_EXERCISE INSTRUCTIONS_:
The pictures get left out, but everything else in the listing below must be duplicated exactly.

_AVAILABLE DATA_:
════
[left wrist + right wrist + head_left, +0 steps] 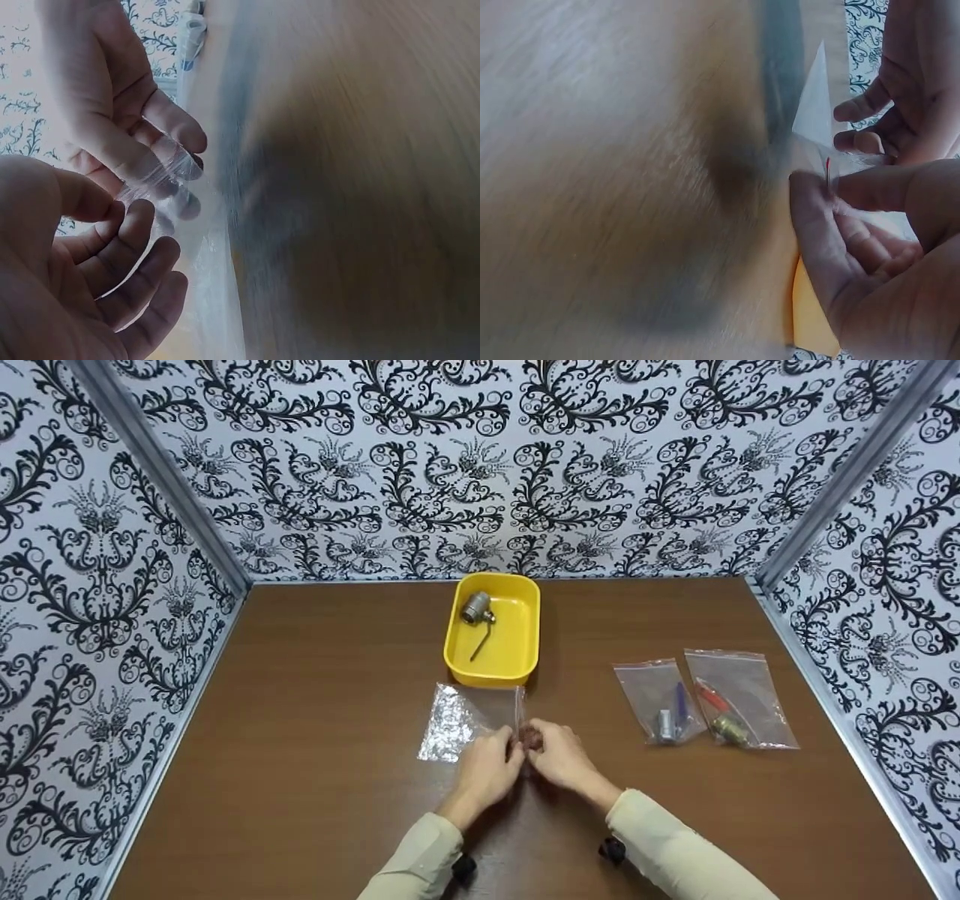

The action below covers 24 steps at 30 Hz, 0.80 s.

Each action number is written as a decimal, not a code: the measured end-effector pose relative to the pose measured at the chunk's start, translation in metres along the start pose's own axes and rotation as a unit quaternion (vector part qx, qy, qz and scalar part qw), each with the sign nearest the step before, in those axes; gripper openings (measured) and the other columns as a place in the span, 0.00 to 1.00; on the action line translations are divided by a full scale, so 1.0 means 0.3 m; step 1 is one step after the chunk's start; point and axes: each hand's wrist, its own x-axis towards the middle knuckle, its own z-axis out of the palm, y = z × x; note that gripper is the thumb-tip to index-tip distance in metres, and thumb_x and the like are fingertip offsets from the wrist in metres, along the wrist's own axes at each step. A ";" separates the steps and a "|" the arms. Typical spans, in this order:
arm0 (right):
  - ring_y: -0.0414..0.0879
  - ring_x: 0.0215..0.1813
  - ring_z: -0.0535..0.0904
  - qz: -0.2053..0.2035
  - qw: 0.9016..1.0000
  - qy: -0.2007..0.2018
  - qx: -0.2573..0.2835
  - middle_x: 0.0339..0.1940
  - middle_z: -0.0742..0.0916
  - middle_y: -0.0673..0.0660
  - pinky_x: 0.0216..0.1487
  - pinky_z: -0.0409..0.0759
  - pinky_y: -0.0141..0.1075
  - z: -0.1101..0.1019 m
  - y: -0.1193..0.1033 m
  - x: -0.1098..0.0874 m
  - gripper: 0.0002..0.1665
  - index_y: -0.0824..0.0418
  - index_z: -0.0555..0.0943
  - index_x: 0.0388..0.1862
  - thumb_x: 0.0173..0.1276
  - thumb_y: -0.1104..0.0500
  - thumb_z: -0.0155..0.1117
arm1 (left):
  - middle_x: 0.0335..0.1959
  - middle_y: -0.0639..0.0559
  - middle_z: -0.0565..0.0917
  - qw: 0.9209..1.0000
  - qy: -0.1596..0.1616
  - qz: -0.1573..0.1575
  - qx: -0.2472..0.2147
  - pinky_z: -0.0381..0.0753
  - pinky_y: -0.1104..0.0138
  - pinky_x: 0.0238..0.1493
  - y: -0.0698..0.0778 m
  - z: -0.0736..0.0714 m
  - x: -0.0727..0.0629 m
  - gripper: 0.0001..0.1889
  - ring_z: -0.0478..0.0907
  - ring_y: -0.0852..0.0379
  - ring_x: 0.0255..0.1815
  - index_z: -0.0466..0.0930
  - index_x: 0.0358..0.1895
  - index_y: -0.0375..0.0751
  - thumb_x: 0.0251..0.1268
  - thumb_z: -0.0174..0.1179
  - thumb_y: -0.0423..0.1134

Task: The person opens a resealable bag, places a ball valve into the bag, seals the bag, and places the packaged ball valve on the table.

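From where I stand, both hands are busy at one end of a clear bag (450, 731) that lies on the tabletop (322, 697), just in front of a yellow tray (517, 641). The left hand (482, 771) has its thumb and forefinger closed on the plastic, the other fingers loosely bent; the right hand (559, 754) meets it from the other side, its grip a pinch on the same edge, where a thin red strip (827, 171) shows between the fingertips. I'd take the step in hand to be working the bag's mouth, most likely parting it, though I can't tell whether the seal is open or shut.

If it is being opened, the next move calls for pulling the two layers apart gently, one hand keeping hold of an edge, since film this thin slips and clings. Inside the tray sits a metal fitting (475, 607) with a bent rod, untouched. Off to the right, well apart from the hands, lie a smaller bag (651, 690) and a larger bag (750, 690), each with parts inside
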 end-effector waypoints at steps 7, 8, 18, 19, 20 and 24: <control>0.47 0.33 0.83 0.025 0.999 0.025 -0.005 0.31 0.89 0.53 0.36 0.79 0.42 -0.013 -0.003 0.024 0.13 0.57 0.82 0.38 0.54 0.68 0.66 | 0.19 0.54 0.77 1.000 0.002 0.009 -0.010 0.68 0.67 0.20 0.006 -0.004 -0.002 0.07 0.71 0.58 0.19 0.76 0.29 0.46 0.61 0.57 0.43; 0.47 0.33 0.83 0.029 0.999 0.029 -0.007 0.31 0.89 0.53 0.36 0.79 0.42 -0.016 -0.002 0.029 0.12 0.57 0.82 0.38 0.54 0.68 0.66 | 0.19 0.54 0.77 1.000 0.005 0.011 -0.008 0.69 0.67 0.20 0.006 -0.004 -0.003 0.06 0.71 0.58 0.19 0.76 0.29 0.47 0.61 0.57 0.43; 0.41 0.32 0.83 0.027 0.996 0.080 0.023 0.39 0.91 0.53 0.37 0.82 0.38 -0.052 -0.021 0.071 0.13 0.55 0.86 0.50 0.67 0.60 0.63 | 0.15 0.59 0.70 0.999 0.019 0.021 0.040 0.66 0.68 0.19 0.011 -0.022 -0.016 0.07 0.68 0.60 0.17 0.70 0.23 0.50 0.56 0.56 0.43; 0.41 0.30 0.83 0.022 0.996 0.081 0.030 0.39 0.91 0.53 0.34 0.81 0.37 -0.054 -0.024 0.073 0.13 0.56 0.86 0.50 0.67 0.61 0.63 | 0.15 0.58 0.70 0.999 0.023 0.020 0.044 0.66 0.67 0.19 0.012 -0.027 -0.015 0.07 0.68 0.60 0.17 0.71 0.23 0.50 0.56 0.56 0.43; 0.40 0.29 0.83 0.018 0.996 0.078 0.037 0.39 0.91 0.53 0.33 0.81 0.35 -0.056 -0.028 0.074 0.13 0.56 0.86 0.50 0.67 0.61 0.63 | 0.15 0.58 0.71 0.998 0.029 0.016 0.051 0.67 0.67 0.19 0.012 -0.032 -0.013 0.07 0.68 0.59 0.17 0.71 0.24 0.50 0.56 0.56 0.43; 0.42 0.34 0.86 -0.010 0.996 0.069 0.047 0.44 0.90 0.57 0.35 0.83 0.36 -0.051 -0.039 0.073 0.14 0.62 0.86 0.49 0.65 0.65 0.63 | 0.18 0.56 0.75 0.996 0.066 -0.012 0.066 0.70 0.64 0.19 0.018 -0.046 -0.003 0.06 0.74 0.55 0.19 0.72 0.27 0.49 0.55 0.58 0.45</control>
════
_RESPONSE TO THIS TASK_:
[left wrist + right wrist + head_left, +0 steps] 

The action below covers 24 steps at 30 Hz, 0.80 s.

Each action number is written as a decimal, not a code: the measured end-effector pose relative to the pose measured at the chunk's start, translation in metres along the start pose's own axes and rotation as a unit quaternion (vector part qx, qy, qz and scalar part qw), each with the sign nearest the step before, in those axes; gripper openings (measured) and the other columns as a place in the span, 0.00 to 1.00; on the action line translations are divided by a full scale, so 1.0 means 0.3 m; step 1 is one step after the chunk's start; point and axes: each hand's wrist, its own x-axis towards the middle knuckle, its own z-axis out of the palm, y = z × x; note that gripper is the thumb-tip to index-tip distance in metres, and thumb_x and the like are fingertip offsets from the wrist in metres, along the wrist's own axes at each step. A ";" separates the steps and a "|" the arms. Typical spans, in this order:
arm0 (right):
  - ring_y: -0.0414..0.0879
  - ring_x: 0.0215..0.1813
  - ring_z: -0.0535..0.0904
  - qz: -0.2053..0.2035
  - qw: 0.9016..1.0000
  - qy: -0.2007..0.2018
  - qx: -0.2573..0.2835
  - middle_x: 0.0339..0.1940
  - middle_z: -0.0742..0.0916
  - middle_y: -0.0673..0.0660
  - pinky_x: 0.0216..0.1487
  - pinky_z: -0.0409..0.0759
  - pinky_y: -0.0141..0.1075
  - z: -0.1101..0.1019 m
  - y: -0.1193..0.1033 m
  - x: -0.1098..0.0874 m
  - gripper: 0.0002..0.1665
  - index_y: -0.0824..0.0418
  - index_z: -0.0555..0.0943
  - index_x: 0.0388..0.1862
  - thumb_x: 0.0173..0.1276
  - thumb_y: -0.1104..0.0500
  - thumb_z: -0.0155..0.1117
arm1 (left):
  - middle_x: 0.0335..0.1959
  - middle_y: -0.0639..0.0559
  - middle_z: -0.0565..0.0917
  - qw: 0.9209..1.0000
  - qy: -0.1596..0.1616
  - qz: -0.1573..0.1575
  - qx: -0.2472..0.2147
  - pinky_z: -0.0381..0.0753
  - pinky_y: -0.1104..0.0138
  - pinky_x: 0.0238..0.1493
  - y: -0.0698..0.0778 m
  - z: -0.0736..0.0714 m
  - x: -0.0727..0.0629 m
  - gripper: 0.0001..0.1889
  - ring_z: -0.0478..0.0907
  - ring_y: -0.0852..0.0379
  - ring_x: 0.0255..0.1815
  - index_z: -0.0466..0.0930
  - index_x: 0.0358..0.1895
  - index_y: -0.0375..0.0751
  - thumb_x: 0.0251..0.1268
  - thumb_z: -0.0174..0.1179
  - thumb_y: -0.0423..0.1134

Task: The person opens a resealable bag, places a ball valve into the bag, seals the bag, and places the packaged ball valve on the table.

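From where I stand, both hands are busy at one end of a clear bag (450, 731) that lies on the tabletop (322, 697), just in front of a yellow tray (517, 641). The left hand (482, 771) has its thumb and forefinger closed on the plastic, the other fingers loosely bent; the right hand (559, 754) meets it from the other side, its grip a pinch on the same edge, where a thin red strip (827, 171) shows between the fingertips. I'd take the step in hand to be working the bag's mouth, most likely parting it, though I can't tell whether the seal is open or shut.

If it is being opened, the next move calls for pulling the two layers apart gently, one hand keeping hold of an edge, since film this thin slips and clings. Inside the tray sits a metal fitting (475, 607) with a bent rod, untouched. Off to the right, well apart from the hands, lie a smaller bag (651, 690) and a larger bag (750, 690), each with parts inside
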 end-effector waypoints at steps 7, 8, 18, 19, 20 and 24: <control>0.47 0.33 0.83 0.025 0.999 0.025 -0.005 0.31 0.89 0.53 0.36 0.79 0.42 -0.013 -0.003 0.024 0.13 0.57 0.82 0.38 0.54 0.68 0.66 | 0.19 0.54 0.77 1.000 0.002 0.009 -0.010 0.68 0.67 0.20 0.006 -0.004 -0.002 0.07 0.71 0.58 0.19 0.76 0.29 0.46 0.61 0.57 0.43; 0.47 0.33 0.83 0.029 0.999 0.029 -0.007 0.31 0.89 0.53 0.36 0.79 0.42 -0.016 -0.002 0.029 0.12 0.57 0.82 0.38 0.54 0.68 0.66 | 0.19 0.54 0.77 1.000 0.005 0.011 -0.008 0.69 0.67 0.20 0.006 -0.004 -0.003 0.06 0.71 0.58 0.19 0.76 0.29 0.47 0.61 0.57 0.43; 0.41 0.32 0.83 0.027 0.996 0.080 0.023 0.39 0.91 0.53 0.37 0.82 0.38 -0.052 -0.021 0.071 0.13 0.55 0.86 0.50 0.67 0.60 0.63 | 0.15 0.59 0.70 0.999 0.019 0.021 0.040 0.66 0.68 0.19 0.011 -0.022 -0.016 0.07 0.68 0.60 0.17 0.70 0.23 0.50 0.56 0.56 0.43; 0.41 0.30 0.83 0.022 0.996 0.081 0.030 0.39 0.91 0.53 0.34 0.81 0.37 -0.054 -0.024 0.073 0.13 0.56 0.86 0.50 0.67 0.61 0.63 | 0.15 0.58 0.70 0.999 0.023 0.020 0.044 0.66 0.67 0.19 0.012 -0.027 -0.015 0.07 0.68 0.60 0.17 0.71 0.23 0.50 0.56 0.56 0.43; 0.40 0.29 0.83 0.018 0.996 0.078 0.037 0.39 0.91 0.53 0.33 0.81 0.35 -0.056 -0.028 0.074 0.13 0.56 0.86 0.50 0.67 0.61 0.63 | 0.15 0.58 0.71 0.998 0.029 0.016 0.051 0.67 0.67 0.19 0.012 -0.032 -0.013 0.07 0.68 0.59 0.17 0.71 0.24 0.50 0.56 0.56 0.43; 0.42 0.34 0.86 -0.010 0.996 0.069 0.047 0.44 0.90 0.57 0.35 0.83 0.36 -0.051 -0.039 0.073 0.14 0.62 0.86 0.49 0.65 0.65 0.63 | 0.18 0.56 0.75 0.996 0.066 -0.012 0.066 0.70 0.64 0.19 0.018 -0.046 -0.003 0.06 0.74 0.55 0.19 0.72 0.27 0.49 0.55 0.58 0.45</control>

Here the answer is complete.